Playtime, on the other hand, is a lush, seven-screen, big-budget production featuring an international bevy of actors. According to the exhibition’s press release, it is essentially about ‘what drives people to cross continents in search of a “better life”’. When handled well, this subject matter can yield fantastic results, as with the French filmmaker Mati Diop’s Atlantiques (2009), but in Playtime it manifests as a series of stylized monologues to camera, in which characters articulate banal observations about the market. In one sequence, James Franco puts his peerless ability to depict smug self-satisfaction to use as an art dealer. There is a bizarre, parodic turn by the auctioneer Simon de Pury, while the Icelandic actor Ingvar Eggert Sigurðsson projects existential angst in a modernist interior, oddly redolent of the quasi-intellectual ambience in the 1990s Holsten Pils ads that starred Jeff Goldblum. Out of the five different views represented in Playtime, Filipino actress Mercedes Cabral’s compelling turn as the ‘house worker’ locked in domestic peonage in Dubai is the most successful. Her isolation amidst neon, skyscrapers and sanitized glass-and-steel interiors perfectly captures the plight of the immigrant worker alone in a cold world of affluence. It is an extremely affecting piece, though undermined by the casual orientalism of Arabs seen only as stockbrokers in thawbs and agals, and the cod-surrealism of Cabral standing alone on perfume-promo sand dunes.
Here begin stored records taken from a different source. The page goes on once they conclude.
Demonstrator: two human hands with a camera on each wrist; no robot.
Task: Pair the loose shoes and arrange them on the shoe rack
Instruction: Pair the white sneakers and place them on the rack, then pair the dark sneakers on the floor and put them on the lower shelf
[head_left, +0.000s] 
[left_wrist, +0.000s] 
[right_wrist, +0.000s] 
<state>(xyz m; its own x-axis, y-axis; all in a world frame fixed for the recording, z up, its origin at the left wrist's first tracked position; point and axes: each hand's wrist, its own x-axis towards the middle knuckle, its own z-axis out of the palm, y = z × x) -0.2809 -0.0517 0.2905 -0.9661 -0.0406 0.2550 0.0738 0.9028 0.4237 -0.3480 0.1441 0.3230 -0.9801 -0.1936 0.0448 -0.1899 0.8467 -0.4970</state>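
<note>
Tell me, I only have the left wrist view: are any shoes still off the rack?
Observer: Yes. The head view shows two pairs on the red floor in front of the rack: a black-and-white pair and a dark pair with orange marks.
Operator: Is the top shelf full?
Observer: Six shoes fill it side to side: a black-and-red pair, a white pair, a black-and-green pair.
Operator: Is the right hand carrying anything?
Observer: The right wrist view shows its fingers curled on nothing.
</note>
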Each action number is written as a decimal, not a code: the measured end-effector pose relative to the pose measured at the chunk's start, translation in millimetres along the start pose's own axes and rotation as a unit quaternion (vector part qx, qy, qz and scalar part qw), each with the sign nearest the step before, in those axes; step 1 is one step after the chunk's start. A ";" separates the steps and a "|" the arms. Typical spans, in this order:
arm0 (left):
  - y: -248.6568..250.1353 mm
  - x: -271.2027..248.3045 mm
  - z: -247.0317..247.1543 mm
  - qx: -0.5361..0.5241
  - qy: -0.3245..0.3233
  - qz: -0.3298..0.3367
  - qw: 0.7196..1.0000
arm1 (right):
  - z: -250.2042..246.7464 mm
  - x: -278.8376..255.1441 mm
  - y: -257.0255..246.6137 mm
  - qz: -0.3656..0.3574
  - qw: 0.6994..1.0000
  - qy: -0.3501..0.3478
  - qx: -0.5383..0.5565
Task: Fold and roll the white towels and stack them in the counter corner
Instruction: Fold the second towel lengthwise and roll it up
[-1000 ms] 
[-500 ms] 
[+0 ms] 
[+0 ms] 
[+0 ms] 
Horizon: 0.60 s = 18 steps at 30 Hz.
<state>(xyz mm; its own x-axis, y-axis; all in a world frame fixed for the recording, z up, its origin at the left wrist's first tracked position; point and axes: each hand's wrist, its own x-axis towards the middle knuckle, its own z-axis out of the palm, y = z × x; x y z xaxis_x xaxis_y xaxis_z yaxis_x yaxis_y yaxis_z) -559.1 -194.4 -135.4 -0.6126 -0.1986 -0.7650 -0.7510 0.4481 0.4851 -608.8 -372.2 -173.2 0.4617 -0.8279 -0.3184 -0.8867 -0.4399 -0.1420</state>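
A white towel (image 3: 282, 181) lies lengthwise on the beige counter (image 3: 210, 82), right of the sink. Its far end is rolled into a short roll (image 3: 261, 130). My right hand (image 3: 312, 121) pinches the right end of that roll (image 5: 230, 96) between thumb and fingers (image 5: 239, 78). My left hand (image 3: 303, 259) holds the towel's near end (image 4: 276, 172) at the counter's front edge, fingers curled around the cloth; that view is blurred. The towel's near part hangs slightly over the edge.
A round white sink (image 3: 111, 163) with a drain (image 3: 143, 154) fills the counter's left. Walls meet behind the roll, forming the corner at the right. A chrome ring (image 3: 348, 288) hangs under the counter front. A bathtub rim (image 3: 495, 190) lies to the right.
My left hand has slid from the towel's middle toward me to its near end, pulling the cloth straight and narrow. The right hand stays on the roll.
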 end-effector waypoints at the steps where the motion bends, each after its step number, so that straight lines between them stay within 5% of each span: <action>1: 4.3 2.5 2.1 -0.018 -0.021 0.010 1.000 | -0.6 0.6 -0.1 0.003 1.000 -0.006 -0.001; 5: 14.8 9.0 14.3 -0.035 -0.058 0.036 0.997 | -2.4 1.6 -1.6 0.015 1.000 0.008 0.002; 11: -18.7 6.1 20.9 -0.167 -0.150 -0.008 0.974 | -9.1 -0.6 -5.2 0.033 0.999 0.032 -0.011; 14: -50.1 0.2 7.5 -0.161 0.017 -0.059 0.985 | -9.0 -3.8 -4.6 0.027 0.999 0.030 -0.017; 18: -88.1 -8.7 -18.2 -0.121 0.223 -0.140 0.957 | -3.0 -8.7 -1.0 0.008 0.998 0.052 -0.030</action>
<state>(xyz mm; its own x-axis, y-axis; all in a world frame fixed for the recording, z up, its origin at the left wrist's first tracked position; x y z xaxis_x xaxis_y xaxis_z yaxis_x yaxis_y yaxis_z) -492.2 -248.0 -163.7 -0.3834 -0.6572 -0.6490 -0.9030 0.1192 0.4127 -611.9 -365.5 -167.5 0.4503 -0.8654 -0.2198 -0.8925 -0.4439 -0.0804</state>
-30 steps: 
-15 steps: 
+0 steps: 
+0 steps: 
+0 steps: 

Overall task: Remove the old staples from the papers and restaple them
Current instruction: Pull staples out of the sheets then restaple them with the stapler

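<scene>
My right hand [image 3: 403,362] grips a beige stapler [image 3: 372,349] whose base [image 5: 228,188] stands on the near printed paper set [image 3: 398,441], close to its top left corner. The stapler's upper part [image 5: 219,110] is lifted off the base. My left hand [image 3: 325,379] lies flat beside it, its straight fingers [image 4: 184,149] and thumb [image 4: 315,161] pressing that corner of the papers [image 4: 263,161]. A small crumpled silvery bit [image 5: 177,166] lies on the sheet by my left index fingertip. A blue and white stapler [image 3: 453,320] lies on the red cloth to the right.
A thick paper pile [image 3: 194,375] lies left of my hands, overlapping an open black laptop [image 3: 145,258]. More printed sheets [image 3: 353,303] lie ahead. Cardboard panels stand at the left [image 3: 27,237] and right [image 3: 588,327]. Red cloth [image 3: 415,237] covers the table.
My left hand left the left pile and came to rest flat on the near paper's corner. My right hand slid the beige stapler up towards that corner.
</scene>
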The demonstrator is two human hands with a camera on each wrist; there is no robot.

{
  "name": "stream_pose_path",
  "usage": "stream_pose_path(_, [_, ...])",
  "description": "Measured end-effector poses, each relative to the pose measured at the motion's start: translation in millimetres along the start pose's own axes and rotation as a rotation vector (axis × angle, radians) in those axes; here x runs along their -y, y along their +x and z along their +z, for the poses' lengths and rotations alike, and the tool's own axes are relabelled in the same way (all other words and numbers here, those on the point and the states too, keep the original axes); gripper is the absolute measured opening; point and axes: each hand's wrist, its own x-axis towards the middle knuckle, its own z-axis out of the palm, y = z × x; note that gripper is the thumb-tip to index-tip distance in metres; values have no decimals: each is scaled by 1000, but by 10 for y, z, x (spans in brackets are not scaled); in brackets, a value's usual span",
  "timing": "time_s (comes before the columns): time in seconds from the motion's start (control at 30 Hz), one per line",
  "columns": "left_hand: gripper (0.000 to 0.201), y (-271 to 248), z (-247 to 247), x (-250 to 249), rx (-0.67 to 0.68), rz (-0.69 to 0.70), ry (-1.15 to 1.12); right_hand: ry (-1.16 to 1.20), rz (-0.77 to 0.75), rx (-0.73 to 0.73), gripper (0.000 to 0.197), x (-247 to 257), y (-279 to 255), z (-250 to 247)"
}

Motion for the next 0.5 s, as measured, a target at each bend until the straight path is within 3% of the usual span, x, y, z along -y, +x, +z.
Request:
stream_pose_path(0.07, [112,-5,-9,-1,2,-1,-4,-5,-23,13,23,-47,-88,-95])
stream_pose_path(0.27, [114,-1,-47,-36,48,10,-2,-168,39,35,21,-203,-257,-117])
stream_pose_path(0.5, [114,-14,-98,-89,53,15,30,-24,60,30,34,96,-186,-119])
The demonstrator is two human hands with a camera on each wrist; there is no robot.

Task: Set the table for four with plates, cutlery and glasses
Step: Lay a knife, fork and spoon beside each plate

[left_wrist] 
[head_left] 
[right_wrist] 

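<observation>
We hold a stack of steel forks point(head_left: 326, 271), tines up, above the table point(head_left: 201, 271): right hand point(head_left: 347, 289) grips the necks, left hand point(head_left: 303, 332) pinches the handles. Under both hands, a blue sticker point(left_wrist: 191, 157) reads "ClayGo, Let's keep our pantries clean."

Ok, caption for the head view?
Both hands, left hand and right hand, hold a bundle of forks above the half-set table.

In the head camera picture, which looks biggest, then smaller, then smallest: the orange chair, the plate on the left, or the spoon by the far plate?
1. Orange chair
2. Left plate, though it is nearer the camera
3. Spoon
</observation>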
Across town, at Victoria Miro’s Mayfair space, hung an entirely superfluous, but crucially collectible, selection of photographic stills from Playtime and a window installation of Enigma (2014), a short time-lapse film of Dubai’s cityscape. For me, these works were a remiss end to an unsatisfying display that ironically featured art which is expensive to produce, expensive to stage and expensive to buy. Julien’s canonical importance as an artist working with film and video cannot be understated, but, in ‘PLAYTIME’, he is seemingly oblivious to his compromised position as a product of the very system he critiques.